# TASK DIRECTIONS:
In full and without edits, write out the data that follows.

# THE DATA:
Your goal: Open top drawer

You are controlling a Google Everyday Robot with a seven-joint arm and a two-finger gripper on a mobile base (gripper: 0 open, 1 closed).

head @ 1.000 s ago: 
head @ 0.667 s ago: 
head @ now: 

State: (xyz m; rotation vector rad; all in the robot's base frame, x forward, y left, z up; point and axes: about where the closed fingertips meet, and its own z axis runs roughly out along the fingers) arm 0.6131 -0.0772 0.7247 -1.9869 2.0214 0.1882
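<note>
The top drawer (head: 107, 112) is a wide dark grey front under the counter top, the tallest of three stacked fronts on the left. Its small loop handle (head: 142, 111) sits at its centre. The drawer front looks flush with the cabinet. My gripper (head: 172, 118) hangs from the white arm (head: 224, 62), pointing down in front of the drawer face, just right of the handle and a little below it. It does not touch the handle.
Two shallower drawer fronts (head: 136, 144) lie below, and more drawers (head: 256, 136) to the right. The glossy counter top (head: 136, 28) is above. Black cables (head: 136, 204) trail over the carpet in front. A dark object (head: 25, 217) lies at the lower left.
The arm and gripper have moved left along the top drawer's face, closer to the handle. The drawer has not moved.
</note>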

# ANSWER SPACE:
Your goal: Open top drawer

You are controlling a Google Everyday Robot with a seven-joint arm and a two-finger gripper on a mobile base (gripper: 0 open, 1 closed).

head @ 1.000 s ago: 
head @ 0.667 s ago: 
head @ now: 

State: (xyz m; rotation vector rad; all in the robot's base frame, x forward, y left, z up; point and axes: about where the closed fingertips meet, and its own z axis runs roughly out along the fingers) arm 0.6131 -0.0772 0.7247 -1.9869 2.0214 0.1882
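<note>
The top drawer (head: 107, 112) is a wide dark grey front under the counter top, the tallest of three stacked fronts on the left. Its small loop handle (head: 142, 111) sits at its centre. The drawer front looks flush with the cabinet. My gripper (head: 172, 118) hangs from the white arm (head: 224, 62), pointing down in front of the drawer face, just right of the handle and a little below it. It does not touch the handle.
Two shallower drawer fronts (head: 136, 144) lie below, and more drawers (head: 256, 136) to the right. The glossy counter top (head: 136, 28) is above. Black cables (head: 136, 204) trail over the carpet in front. A dark object (head: 25, 217) lies at the lower left.
The arm and gripper have moved left along the top drawer's face, closer to the handle. The drawer has not moved.
</note>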

No further output is required here.